• **What needs to be done**
Each line of the entries that mentions the string "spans" needs to be reported.

• **Extracted information**
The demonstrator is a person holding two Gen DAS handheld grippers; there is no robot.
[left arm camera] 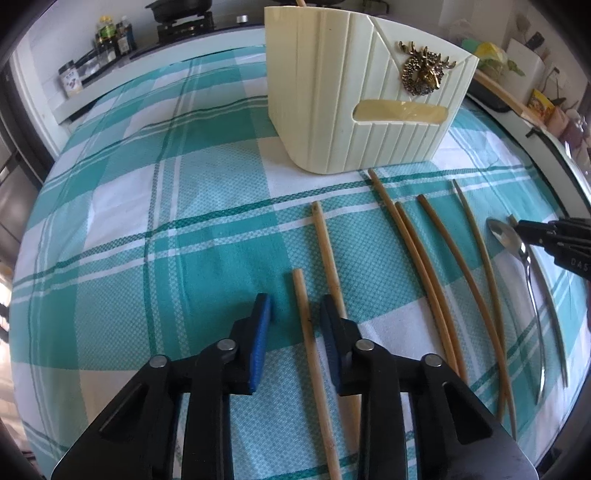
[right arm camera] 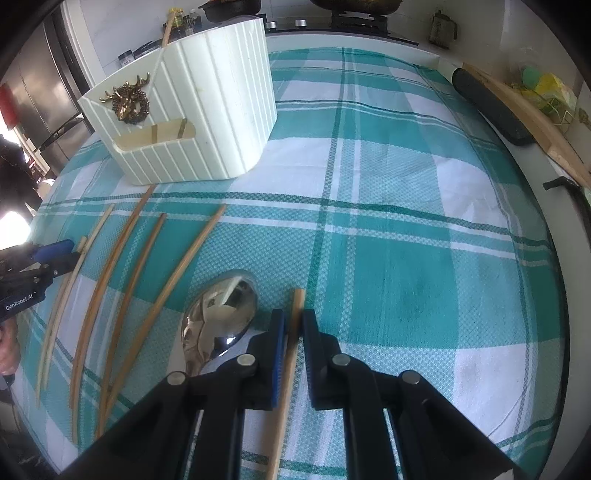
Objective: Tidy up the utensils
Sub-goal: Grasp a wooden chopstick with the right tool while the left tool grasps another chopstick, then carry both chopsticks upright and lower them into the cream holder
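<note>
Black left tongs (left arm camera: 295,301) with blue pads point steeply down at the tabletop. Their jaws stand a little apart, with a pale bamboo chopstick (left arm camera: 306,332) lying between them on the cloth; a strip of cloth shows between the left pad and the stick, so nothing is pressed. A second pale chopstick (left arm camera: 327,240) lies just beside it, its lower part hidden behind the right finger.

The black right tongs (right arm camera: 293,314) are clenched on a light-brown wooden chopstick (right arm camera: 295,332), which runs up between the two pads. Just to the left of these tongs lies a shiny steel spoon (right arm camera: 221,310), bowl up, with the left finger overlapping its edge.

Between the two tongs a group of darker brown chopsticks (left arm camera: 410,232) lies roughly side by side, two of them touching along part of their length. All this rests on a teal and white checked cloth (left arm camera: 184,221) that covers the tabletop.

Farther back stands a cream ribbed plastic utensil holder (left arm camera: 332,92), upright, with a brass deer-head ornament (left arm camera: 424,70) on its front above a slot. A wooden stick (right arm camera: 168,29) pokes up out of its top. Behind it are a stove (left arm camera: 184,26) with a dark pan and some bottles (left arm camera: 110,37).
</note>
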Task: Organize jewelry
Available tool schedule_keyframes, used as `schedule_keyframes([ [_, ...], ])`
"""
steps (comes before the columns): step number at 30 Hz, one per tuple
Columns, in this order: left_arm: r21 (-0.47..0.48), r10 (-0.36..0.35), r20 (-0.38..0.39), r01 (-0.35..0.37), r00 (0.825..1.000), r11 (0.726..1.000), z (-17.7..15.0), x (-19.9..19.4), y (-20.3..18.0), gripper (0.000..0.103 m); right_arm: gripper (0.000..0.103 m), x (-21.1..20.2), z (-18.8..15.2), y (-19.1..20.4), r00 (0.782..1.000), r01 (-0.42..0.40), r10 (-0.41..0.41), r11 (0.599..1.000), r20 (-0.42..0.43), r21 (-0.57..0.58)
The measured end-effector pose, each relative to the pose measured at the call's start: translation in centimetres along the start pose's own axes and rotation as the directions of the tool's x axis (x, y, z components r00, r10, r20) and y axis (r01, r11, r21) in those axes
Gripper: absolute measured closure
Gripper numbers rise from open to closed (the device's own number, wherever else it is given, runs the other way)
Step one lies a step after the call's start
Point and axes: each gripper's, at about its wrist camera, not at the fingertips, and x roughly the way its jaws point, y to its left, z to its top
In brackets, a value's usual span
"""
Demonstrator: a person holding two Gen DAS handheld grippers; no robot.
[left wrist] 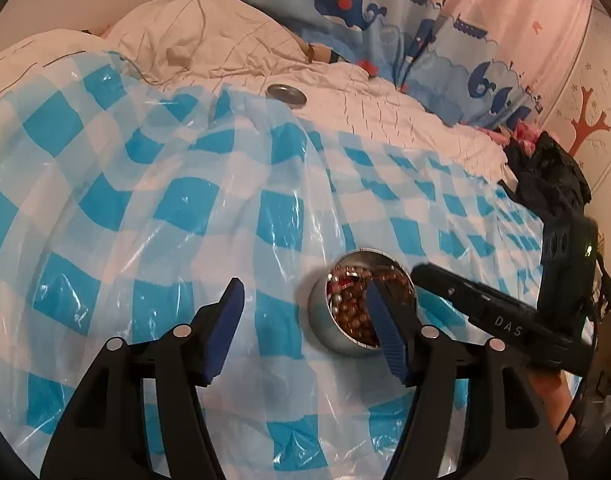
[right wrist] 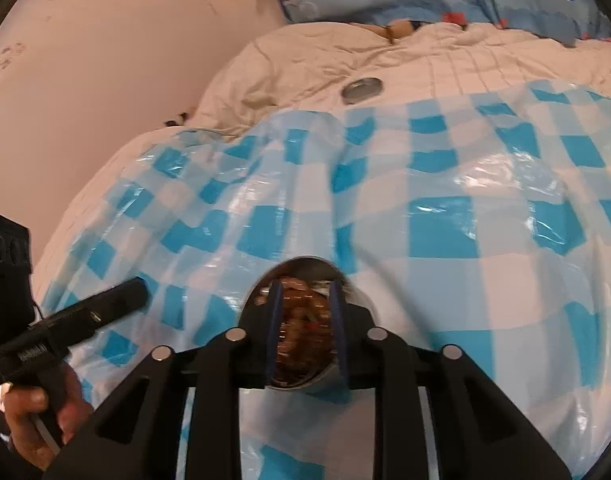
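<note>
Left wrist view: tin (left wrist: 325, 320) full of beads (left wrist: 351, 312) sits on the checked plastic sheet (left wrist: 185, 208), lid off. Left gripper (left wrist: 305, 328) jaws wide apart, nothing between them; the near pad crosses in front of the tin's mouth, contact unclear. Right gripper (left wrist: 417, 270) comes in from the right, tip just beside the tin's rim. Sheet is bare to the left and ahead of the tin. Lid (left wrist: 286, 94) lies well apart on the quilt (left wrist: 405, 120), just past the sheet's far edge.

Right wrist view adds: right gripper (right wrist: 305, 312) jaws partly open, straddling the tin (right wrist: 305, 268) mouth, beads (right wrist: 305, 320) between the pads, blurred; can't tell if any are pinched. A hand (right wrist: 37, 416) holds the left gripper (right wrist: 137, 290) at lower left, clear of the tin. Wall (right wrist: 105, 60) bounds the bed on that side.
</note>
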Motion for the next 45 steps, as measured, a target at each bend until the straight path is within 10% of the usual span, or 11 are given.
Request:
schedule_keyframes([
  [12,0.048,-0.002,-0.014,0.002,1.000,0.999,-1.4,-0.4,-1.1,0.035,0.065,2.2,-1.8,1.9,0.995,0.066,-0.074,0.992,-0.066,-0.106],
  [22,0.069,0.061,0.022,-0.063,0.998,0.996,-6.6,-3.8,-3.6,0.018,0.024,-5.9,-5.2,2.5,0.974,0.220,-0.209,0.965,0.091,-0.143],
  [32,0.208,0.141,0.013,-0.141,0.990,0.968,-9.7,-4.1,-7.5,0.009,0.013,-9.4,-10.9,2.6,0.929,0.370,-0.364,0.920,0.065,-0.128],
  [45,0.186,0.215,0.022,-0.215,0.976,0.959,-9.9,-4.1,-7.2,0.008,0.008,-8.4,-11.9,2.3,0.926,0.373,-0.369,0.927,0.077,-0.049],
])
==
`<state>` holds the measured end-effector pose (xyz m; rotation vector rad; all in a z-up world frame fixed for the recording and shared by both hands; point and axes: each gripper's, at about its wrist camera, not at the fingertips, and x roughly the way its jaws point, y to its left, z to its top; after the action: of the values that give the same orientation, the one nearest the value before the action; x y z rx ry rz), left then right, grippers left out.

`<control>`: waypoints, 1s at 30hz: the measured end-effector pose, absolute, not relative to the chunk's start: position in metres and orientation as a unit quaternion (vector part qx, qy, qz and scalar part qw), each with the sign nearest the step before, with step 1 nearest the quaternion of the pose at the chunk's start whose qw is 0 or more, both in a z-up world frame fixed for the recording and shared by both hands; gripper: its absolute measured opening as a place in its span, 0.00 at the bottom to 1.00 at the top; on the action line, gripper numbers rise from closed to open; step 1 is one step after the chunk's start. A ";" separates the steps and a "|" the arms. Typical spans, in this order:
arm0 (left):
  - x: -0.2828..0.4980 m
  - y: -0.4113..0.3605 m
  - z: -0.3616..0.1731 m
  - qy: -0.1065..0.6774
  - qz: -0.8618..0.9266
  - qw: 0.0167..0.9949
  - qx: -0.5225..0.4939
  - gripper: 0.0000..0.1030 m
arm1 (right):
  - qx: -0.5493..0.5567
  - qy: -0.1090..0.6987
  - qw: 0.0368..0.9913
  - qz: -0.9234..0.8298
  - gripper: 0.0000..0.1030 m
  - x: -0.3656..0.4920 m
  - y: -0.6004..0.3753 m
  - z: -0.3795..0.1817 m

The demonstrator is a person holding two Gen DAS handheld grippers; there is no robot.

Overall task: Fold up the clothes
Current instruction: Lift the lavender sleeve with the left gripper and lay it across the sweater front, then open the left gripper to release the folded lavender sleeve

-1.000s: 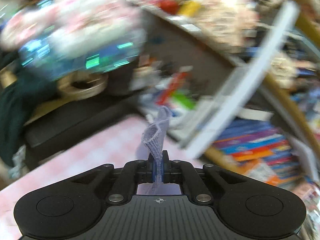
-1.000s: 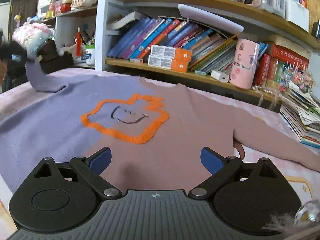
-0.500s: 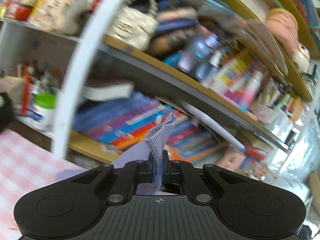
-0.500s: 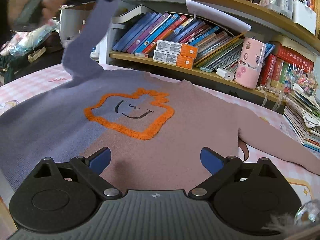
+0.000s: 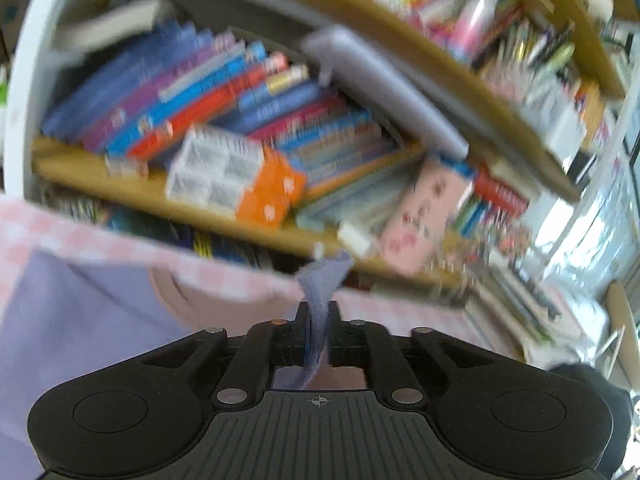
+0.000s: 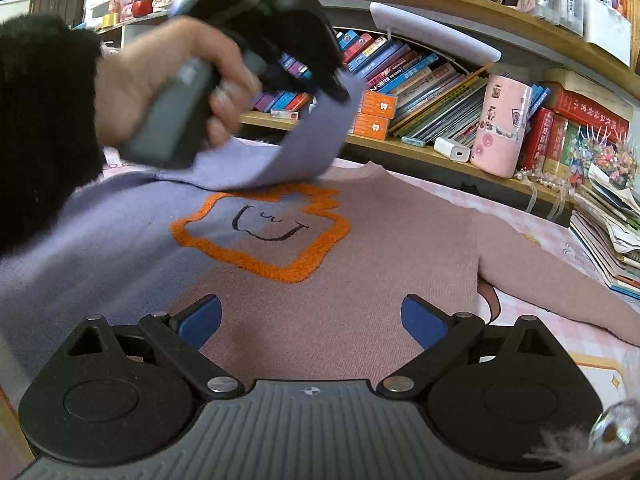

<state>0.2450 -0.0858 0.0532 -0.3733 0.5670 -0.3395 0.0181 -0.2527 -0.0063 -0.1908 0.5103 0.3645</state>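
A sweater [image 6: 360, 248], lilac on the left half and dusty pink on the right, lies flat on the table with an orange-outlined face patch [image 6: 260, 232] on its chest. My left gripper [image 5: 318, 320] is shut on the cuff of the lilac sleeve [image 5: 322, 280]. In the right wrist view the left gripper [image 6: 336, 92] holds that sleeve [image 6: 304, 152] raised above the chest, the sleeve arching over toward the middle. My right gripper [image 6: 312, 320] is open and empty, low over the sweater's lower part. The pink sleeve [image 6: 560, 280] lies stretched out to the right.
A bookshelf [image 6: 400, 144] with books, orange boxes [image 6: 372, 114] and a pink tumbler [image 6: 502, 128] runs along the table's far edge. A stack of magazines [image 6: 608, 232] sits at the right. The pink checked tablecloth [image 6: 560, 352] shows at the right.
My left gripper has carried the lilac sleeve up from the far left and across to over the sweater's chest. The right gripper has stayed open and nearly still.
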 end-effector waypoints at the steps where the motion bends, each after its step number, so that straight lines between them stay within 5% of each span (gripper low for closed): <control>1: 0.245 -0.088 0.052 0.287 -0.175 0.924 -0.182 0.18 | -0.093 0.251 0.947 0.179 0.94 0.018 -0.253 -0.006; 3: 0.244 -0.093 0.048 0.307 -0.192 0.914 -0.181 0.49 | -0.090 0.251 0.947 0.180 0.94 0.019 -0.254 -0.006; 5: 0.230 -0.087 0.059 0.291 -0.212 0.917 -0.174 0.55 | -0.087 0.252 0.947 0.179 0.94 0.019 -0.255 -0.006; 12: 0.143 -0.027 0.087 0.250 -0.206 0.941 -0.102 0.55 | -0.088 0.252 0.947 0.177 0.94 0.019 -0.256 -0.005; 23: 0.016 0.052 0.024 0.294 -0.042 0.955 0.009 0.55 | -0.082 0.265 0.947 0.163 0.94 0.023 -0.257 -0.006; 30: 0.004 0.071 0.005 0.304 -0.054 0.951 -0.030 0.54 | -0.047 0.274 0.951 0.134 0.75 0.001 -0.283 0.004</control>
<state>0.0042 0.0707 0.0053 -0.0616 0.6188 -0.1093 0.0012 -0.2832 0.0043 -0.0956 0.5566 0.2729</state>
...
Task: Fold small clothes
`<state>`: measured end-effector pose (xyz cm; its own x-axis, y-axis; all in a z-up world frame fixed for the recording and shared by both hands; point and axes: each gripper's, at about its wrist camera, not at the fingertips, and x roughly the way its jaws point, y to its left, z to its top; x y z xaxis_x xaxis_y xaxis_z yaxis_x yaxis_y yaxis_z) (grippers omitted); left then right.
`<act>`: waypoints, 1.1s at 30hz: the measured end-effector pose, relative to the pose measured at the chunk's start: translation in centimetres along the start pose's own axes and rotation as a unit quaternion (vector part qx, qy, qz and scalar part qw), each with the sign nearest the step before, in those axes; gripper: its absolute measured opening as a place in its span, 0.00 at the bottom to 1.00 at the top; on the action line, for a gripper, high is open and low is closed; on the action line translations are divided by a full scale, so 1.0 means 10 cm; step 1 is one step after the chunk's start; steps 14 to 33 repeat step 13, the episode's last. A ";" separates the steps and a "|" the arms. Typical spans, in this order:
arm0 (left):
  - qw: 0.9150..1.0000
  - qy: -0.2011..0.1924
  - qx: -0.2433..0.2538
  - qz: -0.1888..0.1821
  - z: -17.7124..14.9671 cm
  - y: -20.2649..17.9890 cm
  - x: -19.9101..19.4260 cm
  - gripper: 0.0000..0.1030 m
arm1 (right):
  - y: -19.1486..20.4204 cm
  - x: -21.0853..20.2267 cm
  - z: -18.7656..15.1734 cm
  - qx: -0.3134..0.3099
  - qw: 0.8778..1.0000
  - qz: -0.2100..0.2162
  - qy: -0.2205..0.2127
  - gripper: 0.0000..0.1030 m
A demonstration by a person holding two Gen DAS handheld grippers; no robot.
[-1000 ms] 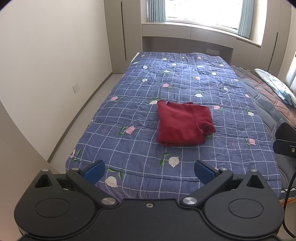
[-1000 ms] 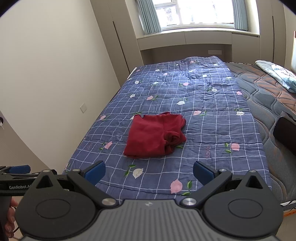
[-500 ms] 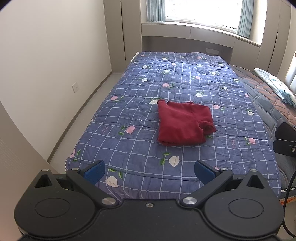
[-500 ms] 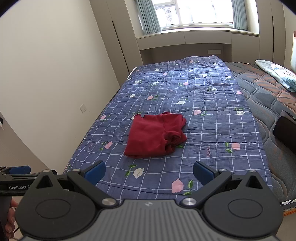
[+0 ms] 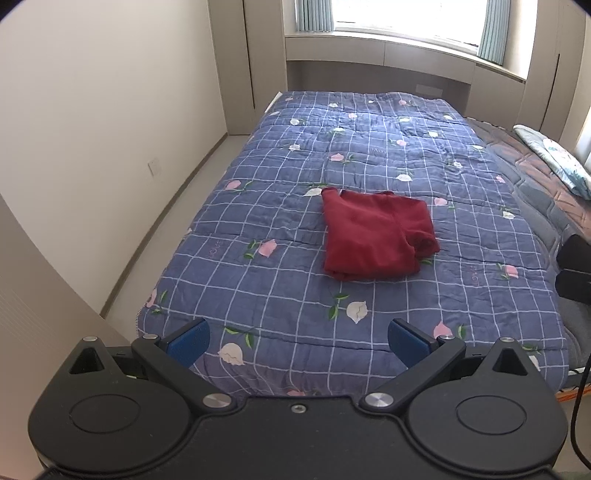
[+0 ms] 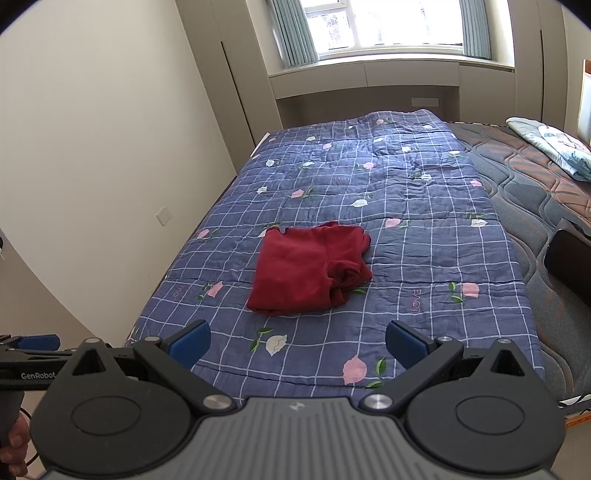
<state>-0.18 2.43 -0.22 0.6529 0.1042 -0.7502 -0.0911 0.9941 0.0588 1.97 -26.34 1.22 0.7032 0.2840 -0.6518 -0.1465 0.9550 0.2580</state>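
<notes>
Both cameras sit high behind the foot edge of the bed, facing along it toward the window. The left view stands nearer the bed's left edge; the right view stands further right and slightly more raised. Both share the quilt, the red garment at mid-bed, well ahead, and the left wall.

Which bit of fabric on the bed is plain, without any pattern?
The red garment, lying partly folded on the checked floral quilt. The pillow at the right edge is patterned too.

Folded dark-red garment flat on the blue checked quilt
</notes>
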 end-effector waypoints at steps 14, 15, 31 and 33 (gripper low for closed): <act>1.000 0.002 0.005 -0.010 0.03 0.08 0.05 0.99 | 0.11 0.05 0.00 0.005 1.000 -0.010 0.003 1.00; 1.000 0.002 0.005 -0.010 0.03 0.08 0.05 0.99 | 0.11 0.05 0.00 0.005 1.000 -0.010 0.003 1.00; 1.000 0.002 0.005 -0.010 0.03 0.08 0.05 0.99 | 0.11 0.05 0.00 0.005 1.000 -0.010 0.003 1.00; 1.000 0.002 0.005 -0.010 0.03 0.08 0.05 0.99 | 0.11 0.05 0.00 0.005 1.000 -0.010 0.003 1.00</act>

• **Problem solution**
`<control>`: waypoints, 1s at 30hz: the measured end-effector pose, absolute, not relative to the chunk's start: position in metres and orientation as a unit quaternion (vector part qx, qy, qz and scalar part qw), each with the sign nearest the step before, with step 1 nearest the quaternion of the pose at the chunk's start whose qw is 0 or more, both in a z-up world frame fixed for the recording and shared by both hands; gripper: its absolute measured opening as a place in its span, 0.00 at the bottom to 1.00 at the top; on the action line, gripper numbers rise from closed to open; step 1 is one step after the chunk's start. A ";" separates the steps and a "|" the arms. Typical spans, in this order:
`<act>`: waypoints, 1.1s at 30hz: the measured end-effector pose, relative to the pose measured at the chunk's start: translation in centimetres along the start pose's own axes and rotation as a unit quaternion (vector part qx, qy, qz and scalar part qw), each with the sign nearest the step before, in those axes; gripper: its absolute measured opening as a place in its span, 0.00 at the bottom to 1.00 at the top; on the action line, for a gripper, high is open and low is closed; on the action line translations are divided by a full scale, so 1.0 means 10 cm; step 1 is one step after the chunk's start; steps 14 to 33 repeat step 13, the episode's last. A ";" separates the steps and a "|" the arms. Typical spans, in this order:

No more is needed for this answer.